Requirement> All lines of the material below that include the string "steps" are to be copied.

[Provided data — start]

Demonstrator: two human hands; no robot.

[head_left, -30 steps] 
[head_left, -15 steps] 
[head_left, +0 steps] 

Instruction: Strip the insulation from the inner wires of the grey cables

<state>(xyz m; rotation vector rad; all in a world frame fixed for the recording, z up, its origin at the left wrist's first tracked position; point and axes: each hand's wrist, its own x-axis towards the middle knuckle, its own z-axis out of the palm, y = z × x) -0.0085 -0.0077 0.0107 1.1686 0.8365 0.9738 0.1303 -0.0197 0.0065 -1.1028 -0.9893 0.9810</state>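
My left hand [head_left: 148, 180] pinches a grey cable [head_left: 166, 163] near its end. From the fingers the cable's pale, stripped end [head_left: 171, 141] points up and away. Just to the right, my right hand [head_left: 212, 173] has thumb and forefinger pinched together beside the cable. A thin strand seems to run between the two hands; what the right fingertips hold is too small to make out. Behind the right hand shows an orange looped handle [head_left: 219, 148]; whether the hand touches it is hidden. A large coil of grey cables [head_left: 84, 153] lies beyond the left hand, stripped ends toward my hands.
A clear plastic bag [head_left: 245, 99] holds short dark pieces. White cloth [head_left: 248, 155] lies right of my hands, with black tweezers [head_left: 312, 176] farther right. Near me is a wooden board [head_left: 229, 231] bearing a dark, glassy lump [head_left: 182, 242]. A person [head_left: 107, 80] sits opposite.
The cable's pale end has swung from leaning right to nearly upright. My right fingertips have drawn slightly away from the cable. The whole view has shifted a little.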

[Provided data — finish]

Worked solution>
[head_left, -30 steps] 
[head_left, -15 steps] 
[head_left, +0 steps] 

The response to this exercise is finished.